When my boss texted me, simply with “You see the news in Paris?” I knew immediately, and with all certainty that it was a terrorist attack. This is the modern age. Before 9/11, ‘news in Paris’ could mean anything from student demonstrations to a sporting event to nudity on the streets. Today, the predictability of terror is itself monstrous. Terrorist attacks, school shootings, cops killing black kids—the new-age ecchymosis of hysteria is clearly far too normal, blending into the fabric of dehumanized misery, like Adorno’s ‘identity thinking,’ no single person is real anymore. It just becomes ’19 dead’, ’43 dead’, ‘125 dead’, like scales of death, weighing out how much we as distant witnesses should feel.
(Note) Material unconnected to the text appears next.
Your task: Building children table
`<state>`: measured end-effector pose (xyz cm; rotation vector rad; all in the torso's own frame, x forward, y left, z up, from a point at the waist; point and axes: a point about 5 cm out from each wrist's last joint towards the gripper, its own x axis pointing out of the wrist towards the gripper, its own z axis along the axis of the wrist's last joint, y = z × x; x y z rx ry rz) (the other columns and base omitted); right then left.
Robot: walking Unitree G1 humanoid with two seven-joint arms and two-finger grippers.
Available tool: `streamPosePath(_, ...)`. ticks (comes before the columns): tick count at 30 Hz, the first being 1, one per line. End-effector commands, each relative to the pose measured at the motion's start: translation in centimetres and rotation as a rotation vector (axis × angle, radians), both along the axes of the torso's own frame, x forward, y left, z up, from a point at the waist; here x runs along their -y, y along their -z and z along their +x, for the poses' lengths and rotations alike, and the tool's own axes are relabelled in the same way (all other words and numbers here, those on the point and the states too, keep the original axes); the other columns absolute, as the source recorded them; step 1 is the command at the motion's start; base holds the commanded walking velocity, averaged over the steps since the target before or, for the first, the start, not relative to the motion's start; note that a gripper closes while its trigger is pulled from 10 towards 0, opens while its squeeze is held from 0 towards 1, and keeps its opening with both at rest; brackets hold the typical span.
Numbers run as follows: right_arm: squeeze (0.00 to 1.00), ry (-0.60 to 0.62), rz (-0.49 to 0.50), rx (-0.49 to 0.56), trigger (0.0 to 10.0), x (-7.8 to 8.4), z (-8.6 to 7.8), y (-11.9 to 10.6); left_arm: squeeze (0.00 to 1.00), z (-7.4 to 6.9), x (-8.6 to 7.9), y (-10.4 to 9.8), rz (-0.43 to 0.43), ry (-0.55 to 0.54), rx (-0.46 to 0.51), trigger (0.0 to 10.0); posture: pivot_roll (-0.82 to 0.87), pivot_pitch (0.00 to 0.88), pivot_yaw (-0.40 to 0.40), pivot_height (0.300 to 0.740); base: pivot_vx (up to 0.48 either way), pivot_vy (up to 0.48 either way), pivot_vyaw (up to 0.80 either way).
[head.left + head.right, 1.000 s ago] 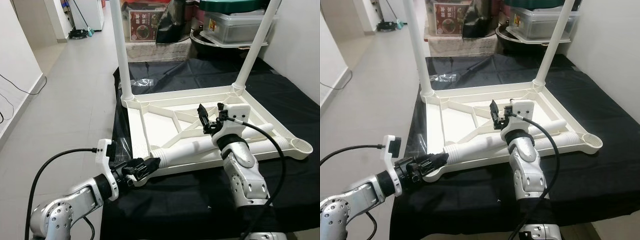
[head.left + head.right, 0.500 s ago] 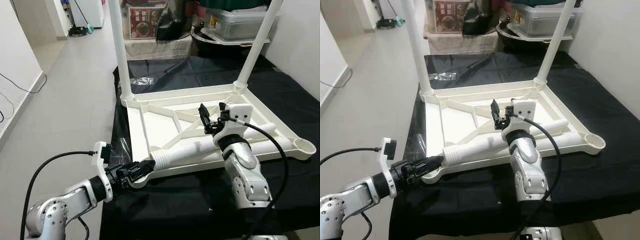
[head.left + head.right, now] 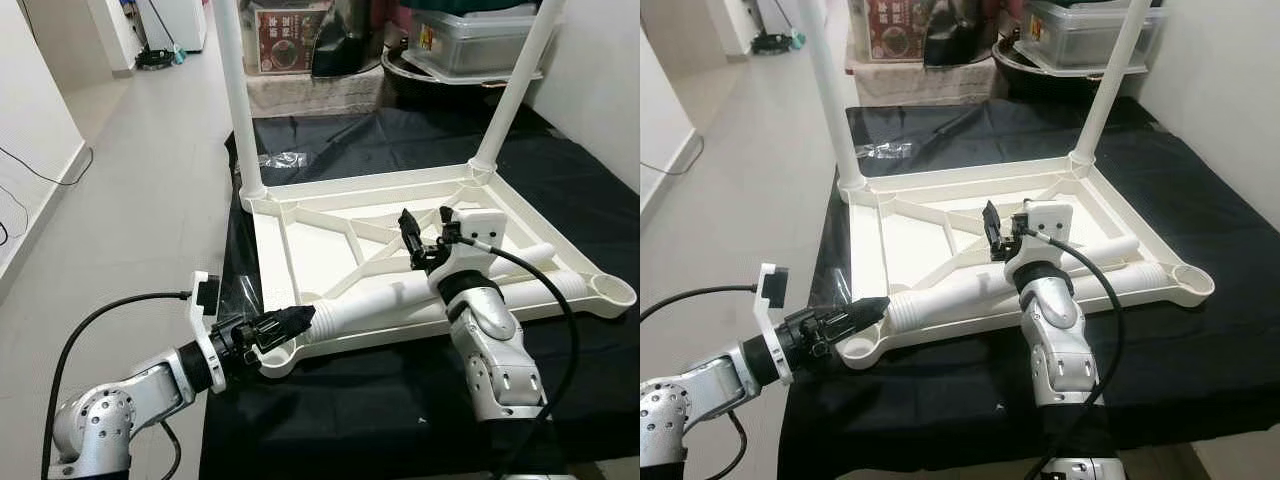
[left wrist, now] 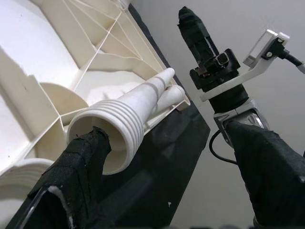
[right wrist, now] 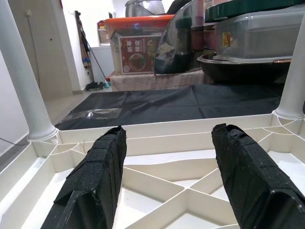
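Note:
The white table top (image 3: 300,235) lies upside down on a black cloth. Two white legs (image 3: 228,90) (image 3: 520,80) stand upright in its far corners. A loose leg (image 3: 400,295) lies across the ribs, its ribbed end (image 4: 109,136) toward me. A second loose leg (image 4: 175,94) rests beside it. My left gripper (image 3: 290,321) is open at the ribbed end, one finger (image 4: 71,181) touching it. My right gripper (image 3: 425,228) hovers open over the middle of the top, with nothing between its fingers (image 5: 95,181).
An empty corner socket (image 3: 275,357) sits just under the left gripper, another (image 3: 612,289) at the near right corner. A clear plastic bag (image 3: 285,162) lies on the cloth behind the top. Boxes and pots (image 3: 460,50) crowd the back. Bare floor (image 3: 120,180) runs along the left.
My left gripper dipped below the table's near edge, then came back up to the leg's ribbed end. The right arm has held its place. The view shifted slightly.

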<state>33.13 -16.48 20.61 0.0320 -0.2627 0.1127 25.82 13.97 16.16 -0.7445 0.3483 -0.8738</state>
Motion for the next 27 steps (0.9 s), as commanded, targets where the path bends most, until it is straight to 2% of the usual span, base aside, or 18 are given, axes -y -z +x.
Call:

As friends discuss their own analysis of the situation, simply as ‘sick bastards’ and ‘obviously Muslim’ and other barely literal grunts of shock and tribalism, we feel unable to truly feel the madness of it all. For now, there is too much noise. As storms of tweets and retweets fill every last corner of clean air, as only the most thoughtful and humane of your Facebook friends give their profile picture a blue, white, and red filter, (if duck face selfies through French symbolism is human enough) offering empty prayers, counting virtual likes as if they were nods of approval, as we graffiti #PrayforParis across the Internet in a sort of robotic clicktivism, we know deep down this doesn’t actually help. Maybe a little needed communion, but what more of a response can we give on this brittle stage of grief?
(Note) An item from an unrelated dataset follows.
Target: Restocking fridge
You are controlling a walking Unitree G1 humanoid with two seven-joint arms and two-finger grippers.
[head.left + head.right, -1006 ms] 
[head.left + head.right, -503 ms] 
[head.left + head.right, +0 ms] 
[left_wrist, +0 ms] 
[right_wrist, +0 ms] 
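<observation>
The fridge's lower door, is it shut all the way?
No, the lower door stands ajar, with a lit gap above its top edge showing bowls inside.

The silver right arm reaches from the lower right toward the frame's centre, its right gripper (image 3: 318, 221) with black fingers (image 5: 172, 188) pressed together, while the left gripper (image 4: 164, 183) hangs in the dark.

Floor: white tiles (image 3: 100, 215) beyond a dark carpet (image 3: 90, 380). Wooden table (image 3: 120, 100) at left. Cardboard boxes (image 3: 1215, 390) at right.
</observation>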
Immediately following 9/11, American flags flew from every edifice, every child’s little hands, in an understandable effort to collectively stand strong. But the actual response to 9/11—the military and political response—is what is most worrying. It’s because of our military response that ‘news in Paris’ is expected to be terrorism. It is old news that ISIS would not exist today were it not for the U.S. response, illegally invading Iraq, catastrophically outweighing the death toll and misery seen on September 11th. While initially invading Iraq, Paul Bremer—head diplomat in Iraq—issued Order Number 2, effectively putting 400,000 former Iraqi soldiers out of work, dissolving Saddam Hussein’s Baath Party. The U.S. finances Saudi Arabia, oppressing its own and neighboring populations. Saudi Arabia has beheaded more people this year than ISIS has. President Hollande called the attacks an ‘Act of War’, but he also admitted arming the Syrian Sunni rebels. This is no longer news. The scaling up of violence by the State is predictable, monstrous, and grotesque in its ease. Pointing only to religion as the culprit—and religion certainly is a culprit—is merely an excuse for us to not look at our own actions, our government’s own oblique responsibility. As actors of beauty and freedom and war, we have only our own leaders to press upon, to not breed into dogmatisms and systematic violence. As one Charlie Hebdo cartoonist wrote, “Our faith goes to music! Kissing! Life! Champagne and joy!”